Assignment => Please transcribe the data that follows exactly, from its first line through the line that contains "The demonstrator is".

Dataset excerpts =>
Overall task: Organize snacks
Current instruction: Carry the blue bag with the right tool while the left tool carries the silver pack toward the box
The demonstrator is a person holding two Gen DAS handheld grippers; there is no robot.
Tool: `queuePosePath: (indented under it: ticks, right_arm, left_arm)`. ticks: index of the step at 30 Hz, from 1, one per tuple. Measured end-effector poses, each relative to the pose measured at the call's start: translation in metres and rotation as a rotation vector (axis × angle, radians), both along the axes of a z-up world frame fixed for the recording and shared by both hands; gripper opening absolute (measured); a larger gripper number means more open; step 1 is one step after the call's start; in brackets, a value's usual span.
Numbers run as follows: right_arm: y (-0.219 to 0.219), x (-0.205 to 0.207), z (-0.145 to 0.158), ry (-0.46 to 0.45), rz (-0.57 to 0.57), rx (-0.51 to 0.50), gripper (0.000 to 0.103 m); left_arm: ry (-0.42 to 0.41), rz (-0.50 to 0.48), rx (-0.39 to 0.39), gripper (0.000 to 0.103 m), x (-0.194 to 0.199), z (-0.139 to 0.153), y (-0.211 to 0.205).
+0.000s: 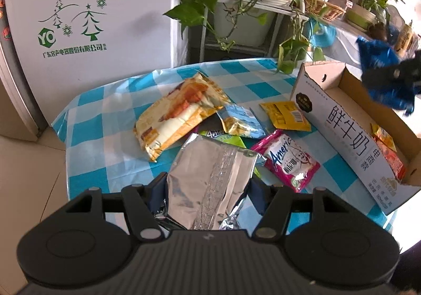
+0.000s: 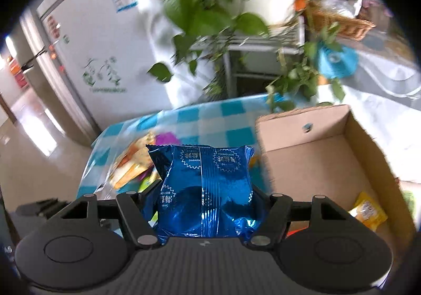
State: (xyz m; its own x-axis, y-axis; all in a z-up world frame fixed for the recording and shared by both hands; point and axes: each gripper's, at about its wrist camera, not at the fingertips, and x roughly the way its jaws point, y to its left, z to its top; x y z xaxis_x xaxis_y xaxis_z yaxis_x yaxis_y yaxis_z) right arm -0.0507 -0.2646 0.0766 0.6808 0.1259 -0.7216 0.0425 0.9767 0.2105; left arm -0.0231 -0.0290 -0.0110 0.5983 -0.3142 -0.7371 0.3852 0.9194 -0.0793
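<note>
My left gripper [image 1: 208,189] is shut on a silver foil packet [image 1: 210,176], held above the blue-and-white checked table [image 1: 105,100]. Beyond it lie a big yellow-orange snack bag [image 1: 179,116], a small blue-yellow packet [image 1: 240,123], a yellow packet [image 1: 285,116], a pink packet [image 1: 289,160] and a partly covered green one [image 1: 226,138]. A cardboard box [image 1: 350,137] at the right holds orange and yellow packets [image 1: 386,147]. My right gripper [image 2: 206,189] is shut on a blue foil packet [image 2: 208,189], raised left of the open box [image 2: 315,158]. That blue packet [image 1: 381,71] shows above the box in the left wrist view.
A white fridge [image 1: 79,18] stands behind the table's left side. Trailing plants [image 1: 236,0] on a metal rack hang over the far edge, beside a wicker basket [image 1: 321,6]. Tiled floor [image 1: 26,163] lies left of the table. A yellow packet [image 2: 368,210] lies in the box.
</note>
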Motion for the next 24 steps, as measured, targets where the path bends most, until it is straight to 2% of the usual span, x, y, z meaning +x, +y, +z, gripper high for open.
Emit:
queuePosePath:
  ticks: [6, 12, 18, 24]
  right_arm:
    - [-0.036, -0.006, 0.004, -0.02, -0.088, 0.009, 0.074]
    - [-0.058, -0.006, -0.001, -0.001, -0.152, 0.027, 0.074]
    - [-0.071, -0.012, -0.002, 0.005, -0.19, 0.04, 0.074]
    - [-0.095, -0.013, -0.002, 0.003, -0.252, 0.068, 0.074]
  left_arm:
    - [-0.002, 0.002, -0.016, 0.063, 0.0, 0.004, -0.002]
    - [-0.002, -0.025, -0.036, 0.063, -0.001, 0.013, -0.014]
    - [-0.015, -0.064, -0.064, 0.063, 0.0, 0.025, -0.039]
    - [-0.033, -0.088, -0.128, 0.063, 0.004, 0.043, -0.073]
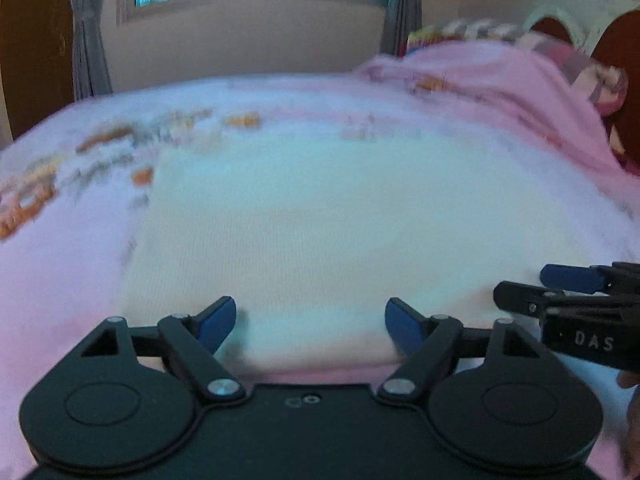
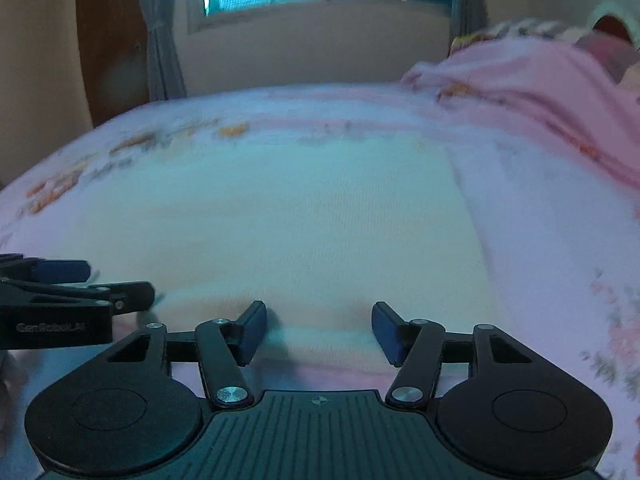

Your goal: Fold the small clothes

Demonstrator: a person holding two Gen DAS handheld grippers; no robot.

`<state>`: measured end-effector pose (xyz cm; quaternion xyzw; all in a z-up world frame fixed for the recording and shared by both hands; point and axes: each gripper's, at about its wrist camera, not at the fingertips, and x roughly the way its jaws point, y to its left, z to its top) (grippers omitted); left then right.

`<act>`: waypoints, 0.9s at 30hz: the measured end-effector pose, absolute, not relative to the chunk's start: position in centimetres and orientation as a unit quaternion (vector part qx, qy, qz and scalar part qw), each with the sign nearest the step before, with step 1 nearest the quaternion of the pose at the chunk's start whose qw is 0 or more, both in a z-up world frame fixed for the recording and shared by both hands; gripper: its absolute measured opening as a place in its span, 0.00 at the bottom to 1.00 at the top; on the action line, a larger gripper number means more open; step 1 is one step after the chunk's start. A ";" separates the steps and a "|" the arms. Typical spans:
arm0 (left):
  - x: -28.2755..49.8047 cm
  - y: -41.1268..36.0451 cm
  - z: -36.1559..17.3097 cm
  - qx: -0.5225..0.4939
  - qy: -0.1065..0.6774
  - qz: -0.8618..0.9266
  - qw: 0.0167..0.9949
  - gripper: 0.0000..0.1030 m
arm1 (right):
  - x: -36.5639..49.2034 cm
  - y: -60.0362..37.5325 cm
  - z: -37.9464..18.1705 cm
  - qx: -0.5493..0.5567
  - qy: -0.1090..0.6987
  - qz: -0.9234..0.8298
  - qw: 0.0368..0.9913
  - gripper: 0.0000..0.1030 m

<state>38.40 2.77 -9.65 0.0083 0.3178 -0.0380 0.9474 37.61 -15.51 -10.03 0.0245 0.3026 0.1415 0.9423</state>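
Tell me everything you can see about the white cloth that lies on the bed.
The white cloth is a pale, cream-white piece with a fine ribbed, knit-like texture. It lies flat and smooth on the pink flowered bedspread, roughly rectangular, with straight left and right edges. Its near edge is just ahead of both open tongs, left and right; neither grips it. Blur hides details such as seams or sleeves.

- The white cloth (image 1: 320,232) is smeared by motion blur; its weave and edges are hard to read, and its near edge is hidden behind the left gripper (image 1: 310,326).
- The bedsheet (image 1: 60,208) pattern is blurred into orange and grey streaks.
- The right gripper (image 1: 520,288) is cut off by the picture's right edge.
- The pillows (image 1: 600,80) are too blurred to tell apart.
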 end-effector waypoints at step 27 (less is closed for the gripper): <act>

Response area =>
Overall task: Organize snacks
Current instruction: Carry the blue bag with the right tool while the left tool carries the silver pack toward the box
The demonstrator is a person holding two Gen DAS handheld grippers; there is no robot.

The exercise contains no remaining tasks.